The populated slice of structs can be inserted in our database of choice for persistence. In this case I opted for a cloud based NoSQL database, named Firestore.

Cloud Firestore:

Cloud Firestore is a flexible, scalable NoSQL database for mobile, web, and server development from Firebase and Google Cloud Platform. Initially, I was looking to Cloud Datastore, but Google recommends instead to use Firestore. Cloud Firestore is the newest version of Cloud Datastore and introduces several improvements over Cloud Datastore. It is out of the scope of this post, to make a thorough comparison between these services, but what may worth mentioned:

queries become strongly consistent
transactions are no longer limited to 25 entity groups.
writes to an entity group are no longer limited to 1 per second

Firestore is a powerful database as it supports flexible/hierarchical data structures, has expressive querying to retrieve individual, specific documents or to retrieve all the documents in a collection. It leverage GCP infrastructure, it is a managed service and it scales out and in based application demand.

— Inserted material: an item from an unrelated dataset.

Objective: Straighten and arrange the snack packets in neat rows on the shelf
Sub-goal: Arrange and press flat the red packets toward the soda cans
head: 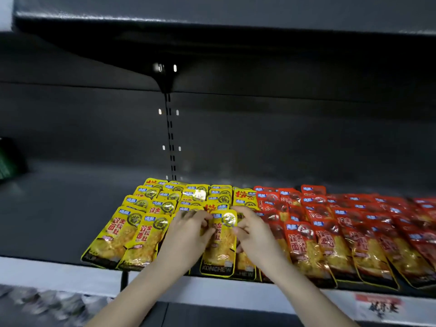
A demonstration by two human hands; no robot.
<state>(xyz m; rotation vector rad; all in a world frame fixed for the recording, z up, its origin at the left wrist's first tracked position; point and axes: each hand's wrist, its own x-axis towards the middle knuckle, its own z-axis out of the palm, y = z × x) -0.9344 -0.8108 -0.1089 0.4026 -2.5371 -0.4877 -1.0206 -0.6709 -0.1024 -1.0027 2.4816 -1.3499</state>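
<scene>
Several yellow snack packets lie in overlapping rows on the dark shelf, with rows of red packets to their right. One yellow packet lies at the front between my hands. My left hand pinches its left edge near the top, fingers curled. My right hand holds its right edge, thumb on the packet's face. Packets under my hands are partly hidden.
The shelf's left part is bare, with a dark green object at the far left. A grey shelf front strip runs below, with a red-and-white price label at the right. Another shelf hangs overhead.
</scene>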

Cloud Firestore data model:
Cloud Firestore is a NoSQL, document-oriented database. Unlike a SQL database, there are no tables or rows. Instead, you store data in documents, which are organized into collections. Each document contains a set of key-value pairs. All documents must be stored in collections. Documents can contain subcollections and nested objects, both of which can include primitive fields like strings or complex objects like lists. The documentation can be found here and also on the cloud docs, and includes examples for your language of choice.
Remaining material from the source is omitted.